*Task directions*. From the first line to the last, copy the data exactly and drop the pictures.

*** Opening Available data ***

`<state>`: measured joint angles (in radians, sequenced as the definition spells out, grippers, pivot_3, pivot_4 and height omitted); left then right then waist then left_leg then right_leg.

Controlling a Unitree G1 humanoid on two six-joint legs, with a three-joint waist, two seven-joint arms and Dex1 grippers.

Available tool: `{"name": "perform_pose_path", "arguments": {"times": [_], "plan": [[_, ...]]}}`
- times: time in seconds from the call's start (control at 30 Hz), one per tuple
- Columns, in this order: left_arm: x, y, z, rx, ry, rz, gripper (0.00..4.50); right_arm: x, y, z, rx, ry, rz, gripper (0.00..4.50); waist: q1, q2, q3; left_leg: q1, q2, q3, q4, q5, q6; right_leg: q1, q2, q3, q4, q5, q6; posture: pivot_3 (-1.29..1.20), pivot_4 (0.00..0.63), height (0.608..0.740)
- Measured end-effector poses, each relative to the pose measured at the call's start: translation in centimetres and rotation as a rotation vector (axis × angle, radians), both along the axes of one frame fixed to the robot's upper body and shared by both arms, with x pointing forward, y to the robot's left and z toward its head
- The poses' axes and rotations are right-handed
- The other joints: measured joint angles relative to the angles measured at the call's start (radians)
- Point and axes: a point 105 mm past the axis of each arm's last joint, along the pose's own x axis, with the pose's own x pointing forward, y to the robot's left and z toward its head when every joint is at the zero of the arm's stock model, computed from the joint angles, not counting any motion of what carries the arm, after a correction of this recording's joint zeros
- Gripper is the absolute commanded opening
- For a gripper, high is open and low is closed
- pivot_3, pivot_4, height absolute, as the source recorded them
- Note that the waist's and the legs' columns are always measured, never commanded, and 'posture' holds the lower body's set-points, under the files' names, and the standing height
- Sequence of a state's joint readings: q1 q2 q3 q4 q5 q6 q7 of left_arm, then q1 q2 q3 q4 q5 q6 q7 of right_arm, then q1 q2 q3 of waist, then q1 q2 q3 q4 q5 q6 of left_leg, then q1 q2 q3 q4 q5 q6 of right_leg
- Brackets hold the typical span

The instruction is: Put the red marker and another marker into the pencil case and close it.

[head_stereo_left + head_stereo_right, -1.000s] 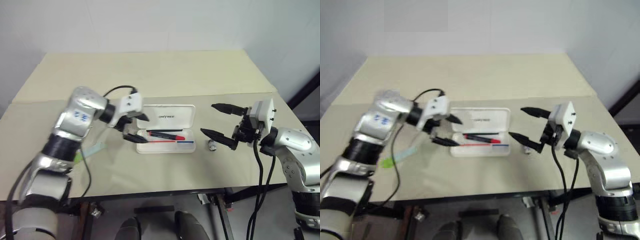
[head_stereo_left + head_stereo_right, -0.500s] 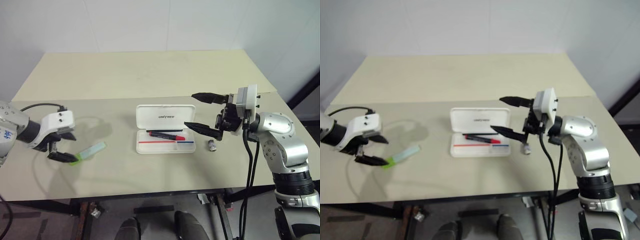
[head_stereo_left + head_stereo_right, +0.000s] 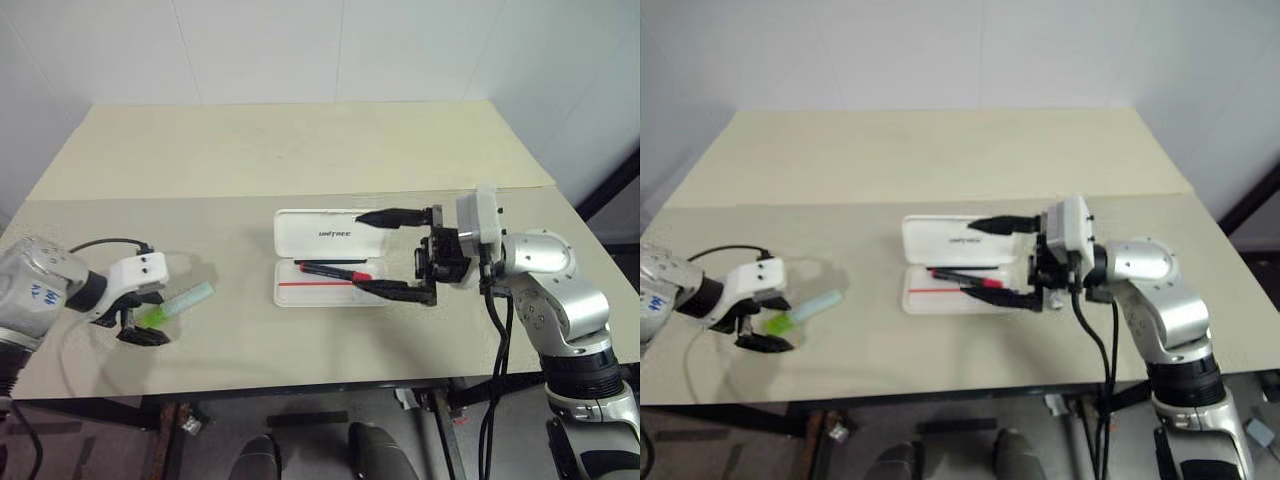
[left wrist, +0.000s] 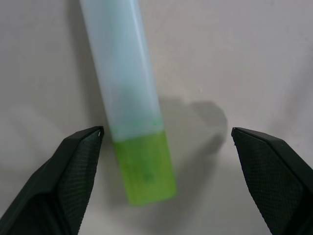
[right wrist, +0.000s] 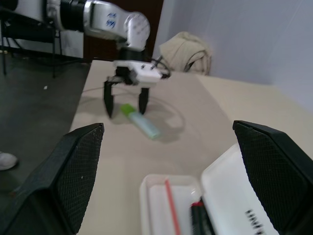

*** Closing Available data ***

*Response to the task*.
`<state>`: measured joint angles (in radians, sequenced as the definition spells out, grippers, pivot_3, pivot_4 and height omitted); left then right then waist then left_leg then right_leg.

Controlling a Unitree G1 humanoid on two six-joint legs, with a three-joint waist, two seven-joint arms and Dex1 grippers.

Available tool: `{"name": "perform_pose_path", "arguments": {"times": [_], "plan": [[_, ...]]}}`
- times: time in seconds from the call's start (control at 30 Hz), one per tuple
- Columns, in this order: left_arm: x, y, z, rx, ry, rz, gripper (0.00..4.50); right_arm: x, y, z, rx, ry, rz, gripper (0.00..4.50); waist: q1, q2, q3; left_leg: q1, q2, q3, q4, q5, q6; right_leg: q1, q2, q3, q4, q5, q6; posture: pivot_3 (-1.29..1.20), pivot_4 (0.00..0.63), height (0.608..0.740)
- Measured end-effector poses, each relative to the pose measured at the call's start: translation in centimetres and rotation as a rotation vector (axis × angle, radians), both along the axes of one frame fixed to the robot's upper body and shared by both arms, with x pointing forward, y to the robot's left and z toward its head
- The poses' axes and rotations are right-handed
- The other joints: measured joint angles relative to the angles measured at the call's start (radians)
- Point and axes: a point 105 mm past the axis of each arm's last joint, along the pose's own x axis, with the pose's own x pointing forward, y to the robot's left and z toward its head when every joint is at the zero of the arm's stock model, computed from the joint angles, not counting any motion of what carries the arm, after a correction of this recording's joint zeros
- Gripper is the absolute commanded opening
- For a gripper, high is open and low is closed
- pivot_3, pivot_4, height absolute, as the source recorded them
- Note that the waist's and the legs' columns are always measured, never commanded, and 'posture' holds the lower body's set-points, under the files' names, and the standing height
- Sequence of a state's joint readings: q1 q2 q3 q4 q5 q6 q7 of left_arm, then q1 q2 q3 q4 q5 q6 q7 of right_arm, then q1 q2 q3 of waist, then q1 q2 q3 q4 q5 q6 of left_leg, then q1 q2 q3 q4 q5 q6 of right_leg
- Brackets hold the typical span

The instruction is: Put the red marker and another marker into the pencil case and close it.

[head_stereo_left + head_stereo_right, -1.000s] 
[head_stereo_left + head_stereo_right, -0.500s] 
[head_stereo_left + head_stereo_right, +0.000s] 
[left wrist, +0.000s] 
[right wrist, +0.000s] 

Besides this answer, the exercise requires nothing else.